The required output is a copy of each line in the material below that includes "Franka".
•••••
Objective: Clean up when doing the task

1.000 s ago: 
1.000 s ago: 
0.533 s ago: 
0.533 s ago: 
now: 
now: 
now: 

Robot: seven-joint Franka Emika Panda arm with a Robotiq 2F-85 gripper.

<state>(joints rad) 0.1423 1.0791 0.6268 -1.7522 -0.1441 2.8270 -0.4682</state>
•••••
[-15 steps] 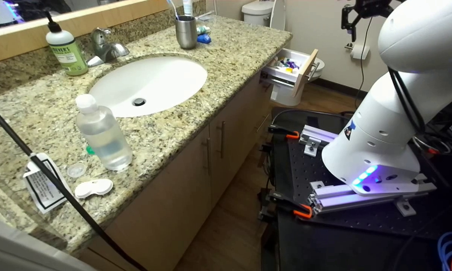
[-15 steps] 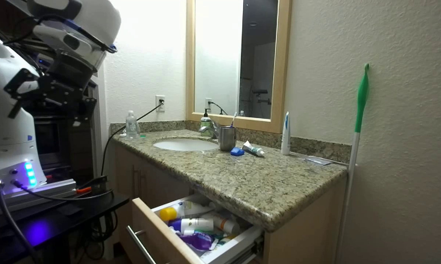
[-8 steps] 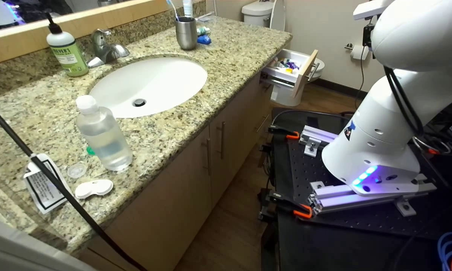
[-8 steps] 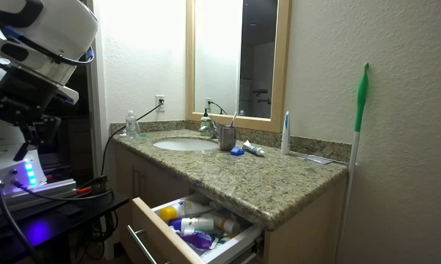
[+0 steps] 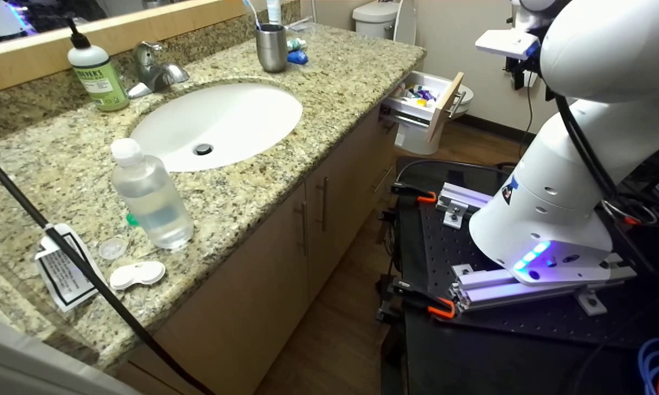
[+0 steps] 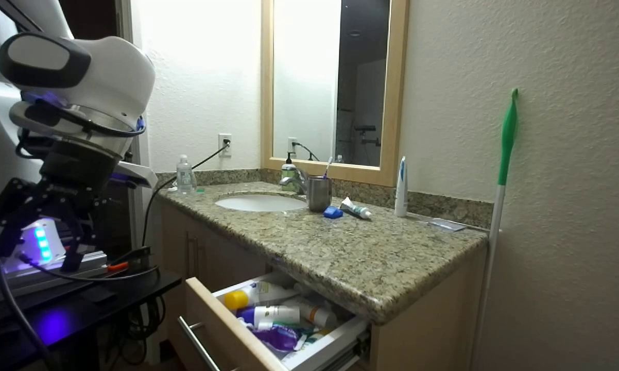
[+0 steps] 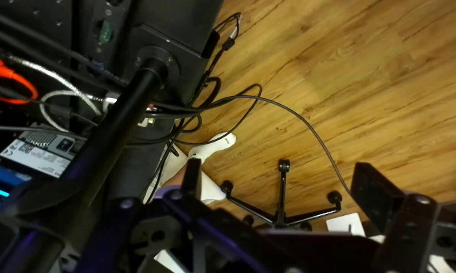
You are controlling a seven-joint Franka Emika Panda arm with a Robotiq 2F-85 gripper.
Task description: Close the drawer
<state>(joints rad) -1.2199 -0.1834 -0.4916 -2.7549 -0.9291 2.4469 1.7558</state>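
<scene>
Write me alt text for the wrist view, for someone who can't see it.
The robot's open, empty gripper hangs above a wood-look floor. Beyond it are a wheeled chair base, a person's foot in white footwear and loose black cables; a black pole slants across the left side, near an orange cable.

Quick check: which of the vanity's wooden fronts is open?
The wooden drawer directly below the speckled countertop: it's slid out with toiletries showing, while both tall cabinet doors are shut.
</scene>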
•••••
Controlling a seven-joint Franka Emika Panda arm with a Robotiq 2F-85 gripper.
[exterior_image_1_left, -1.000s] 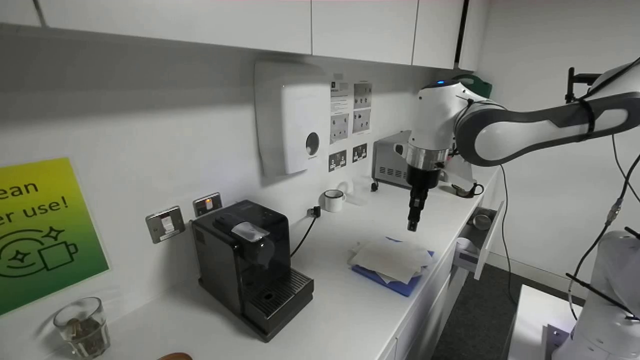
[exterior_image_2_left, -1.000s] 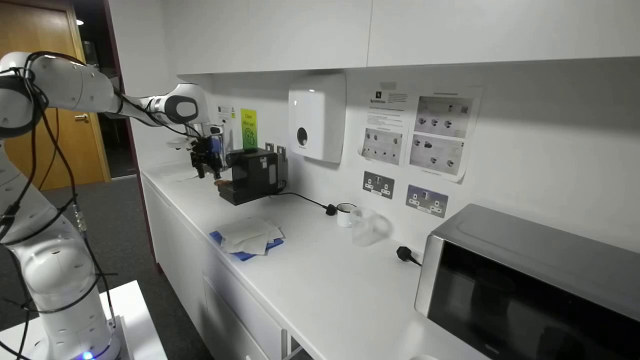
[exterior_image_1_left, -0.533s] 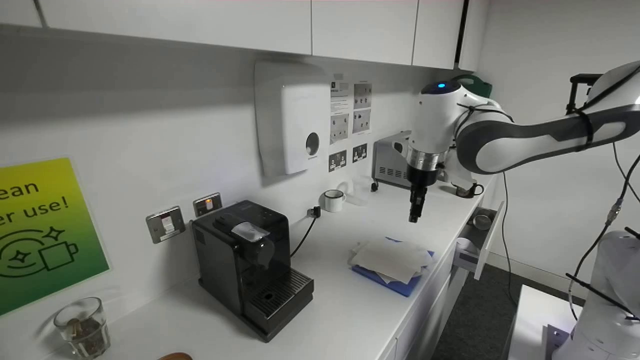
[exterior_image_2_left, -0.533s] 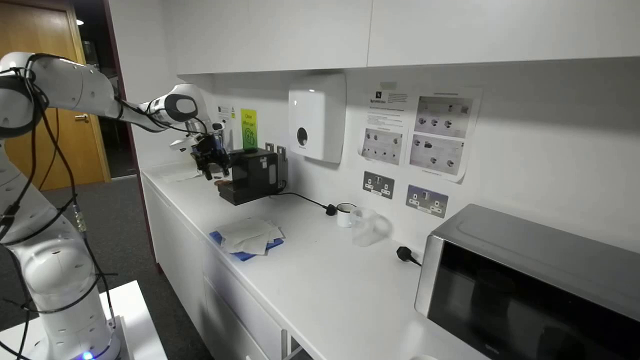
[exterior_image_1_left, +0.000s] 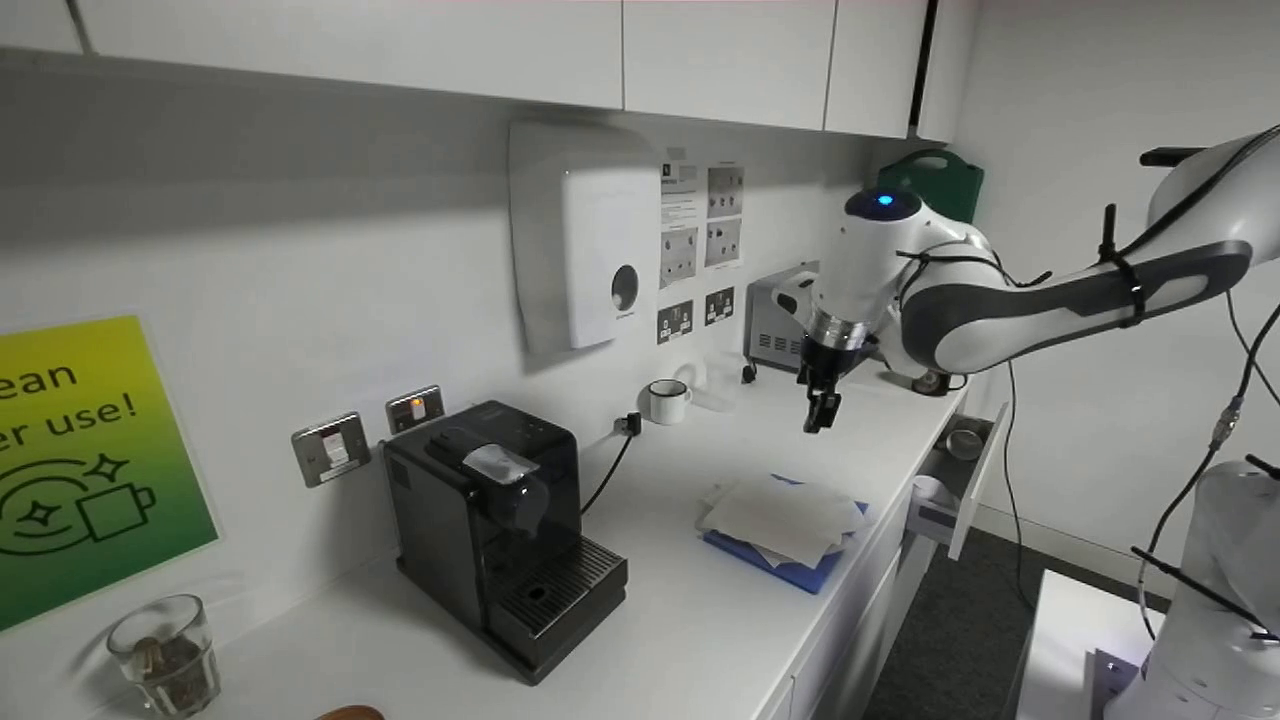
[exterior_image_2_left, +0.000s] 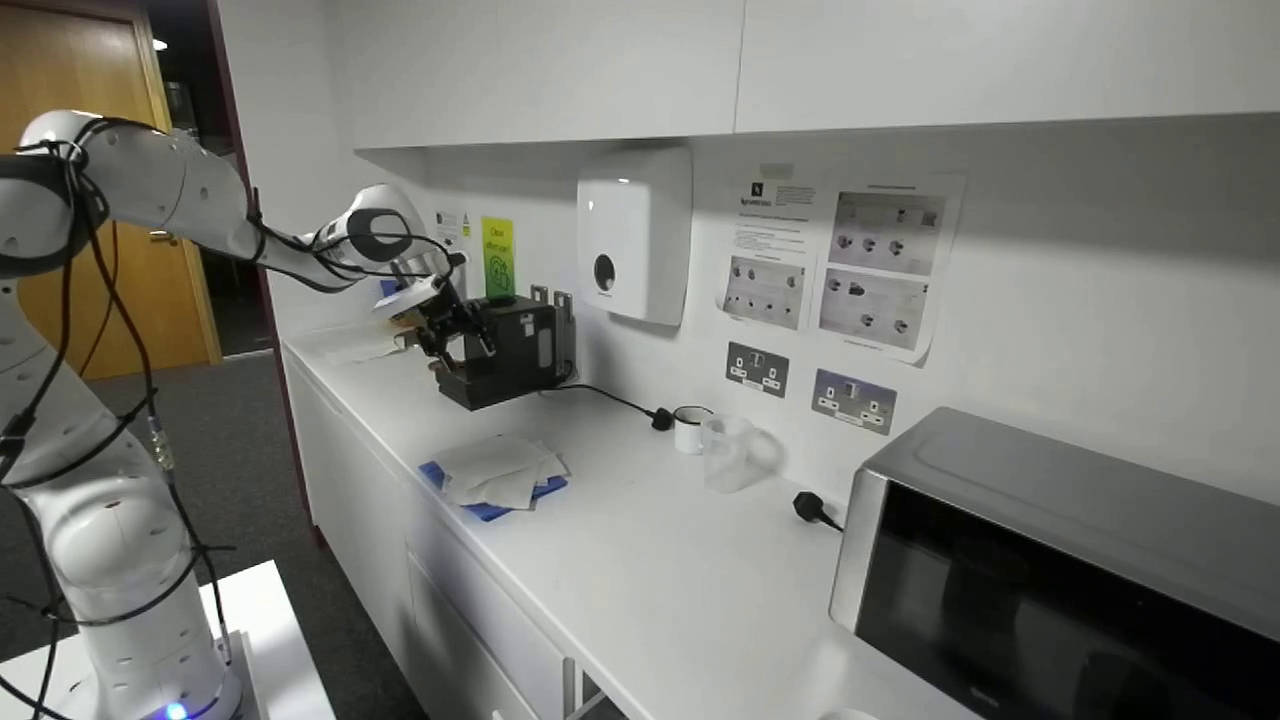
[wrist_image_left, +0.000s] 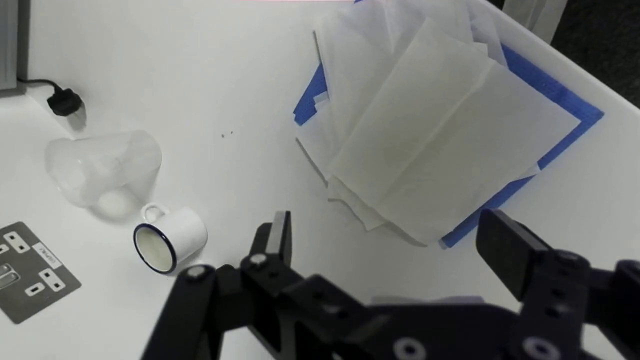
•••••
*Written answer*.
Robot: seven-joint Franka Emika Panda arm with a Robotiq 2F-85 gripper.
You are controlling a seven-joint Franka Emika Panda arm with a Robotiq 2F-85 gripper.
Controlling a seven-joint Franka Emika Panda arm with a Robotiq 2F-85 gripper.

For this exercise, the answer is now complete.